*** Supplied data
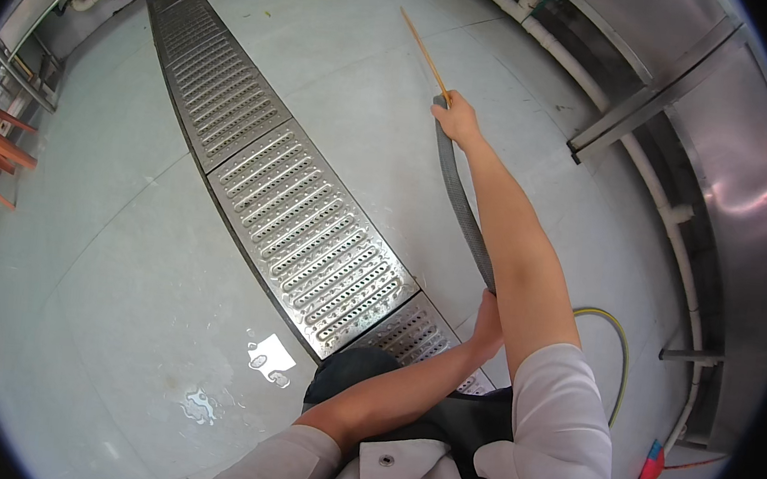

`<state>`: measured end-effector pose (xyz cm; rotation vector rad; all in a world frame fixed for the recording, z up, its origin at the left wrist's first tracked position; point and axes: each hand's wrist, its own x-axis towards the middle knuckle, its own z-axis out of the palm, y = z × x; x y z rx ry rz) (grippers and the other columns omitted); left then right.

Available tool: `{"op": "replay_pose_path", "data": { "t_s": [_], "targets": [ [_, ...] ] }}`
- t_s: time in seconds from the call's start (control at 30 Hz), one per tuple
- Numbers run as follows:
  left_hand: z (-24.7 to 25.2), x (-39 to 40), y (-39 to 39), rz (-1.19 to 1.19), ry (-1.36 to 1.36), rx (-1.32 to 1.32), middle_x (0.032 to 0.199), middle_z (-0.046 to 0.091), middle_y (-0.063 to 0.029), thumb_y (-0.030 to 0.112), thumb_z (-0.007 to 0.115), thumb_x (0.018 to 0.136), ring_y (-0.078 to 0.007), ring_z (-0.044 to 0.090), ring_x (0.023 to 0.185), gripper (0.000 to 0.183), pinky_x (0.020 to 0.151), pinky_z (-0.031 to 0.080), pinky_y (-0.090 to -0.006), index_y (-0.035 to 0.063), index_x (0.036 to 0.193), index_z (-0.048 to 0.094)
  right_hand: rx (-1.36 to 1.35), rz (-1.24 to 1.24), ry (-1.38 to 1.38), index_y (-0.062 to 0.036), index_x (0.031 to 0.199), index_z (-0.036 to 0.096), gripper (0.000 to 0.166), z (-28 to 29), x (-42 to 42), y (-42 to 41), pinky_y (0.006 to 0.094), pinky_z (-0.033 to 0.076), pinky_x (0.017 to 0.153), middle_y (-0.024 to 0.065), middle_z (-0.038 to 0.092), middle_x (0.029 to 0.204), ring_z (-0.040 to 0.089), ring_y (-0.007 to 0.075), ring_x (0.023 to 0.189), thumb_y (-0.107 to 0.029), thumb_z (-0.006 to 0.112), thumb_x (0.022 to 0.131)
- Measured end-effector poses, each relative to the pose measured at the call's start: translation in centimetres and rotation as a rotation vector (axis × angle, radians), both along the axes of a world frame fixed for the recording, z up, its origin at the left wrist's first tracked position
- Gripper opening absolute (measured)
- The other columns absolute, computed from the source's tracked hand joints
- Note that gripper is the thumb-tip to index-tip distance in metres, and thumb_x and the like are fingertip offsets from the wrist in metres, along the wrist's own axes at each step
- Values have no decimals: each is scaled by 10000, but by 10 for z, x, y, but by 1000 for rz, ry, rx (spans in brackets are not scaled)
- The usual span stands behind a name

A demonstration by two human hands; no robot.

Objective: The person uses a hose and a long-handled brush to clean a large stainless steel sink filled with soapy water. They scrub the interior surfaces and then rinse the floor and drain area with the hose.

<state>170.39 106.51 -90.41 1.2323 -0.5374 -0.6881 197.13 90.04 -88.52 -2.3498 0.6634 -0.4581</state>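
Observation:
My right hand (459,119) is stretched out ahead, closed around the upper end of a grey flexible hose (461,185). A thin tan rod (424,49), wooden in look, projects forward from that same grip; whether it runs inside the hose cannot be told. Closer to my body, my left hand (488,322) grips the hose lower down, partly hidden behind my right forearm. Beyond that hand the hose is out of sight. Both hands are above the floor, to the right of a perforated stainless-steel drain grate (308,232).
Wet patches (200,407) shine on the pale floor (109,282) at left. A yellow-green hose (624,353) curves at right. White pipes (680,289) run below steel equipment (738,156), whose metal leg (608,133) juts inward. An orange stool (4,151) stands far left.

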Motion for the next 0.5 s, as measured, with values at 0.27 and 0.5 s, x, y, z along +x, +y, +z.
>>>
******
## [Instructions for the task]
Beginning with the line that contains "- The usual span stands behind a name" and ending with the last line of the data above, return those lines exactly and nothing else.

## [Answer to this exercise]
- The usual span stands behind a name

A demonstration by two human hands; no robot.

Objective: The person uses a hose and a long-handled brush to clean a large stainless steel sink filled with soapy water. They scrub the interior surfaces and then rinse the floor and drain area with the hose.

<state>170.39 106.51 -90.41 1.2323 -0.5374 -0.6881 197.13 90.04 -88.52 -2.3498 0.6634 -0.4581</state>
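Observation:
My right hand (459,119) is stretched out ahead, closed around the upper end of a grey flexible hose (461,185). A thin tan rod (424,49), wooden in look, projects forward from that same grip; whether it runs inside the hose cannot be told. Closer to my body, my left hand (488,322) grips the hose lower down, partly hidden behind my right forearm. Beyond that hand the hose is out of sight. Both hands are above the floor, to the right of a perforated stainless-steel drain grate (308,232).
Wet patches (200,407) shine on the pale floor (109,282) at left. A yellow-green hose (624,353) curves at right. White pipes (680,289) run below steel equipment (738,156), whose metal leg (608,133) juts inward. An orange stool (4,151) stands far left.
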
Motion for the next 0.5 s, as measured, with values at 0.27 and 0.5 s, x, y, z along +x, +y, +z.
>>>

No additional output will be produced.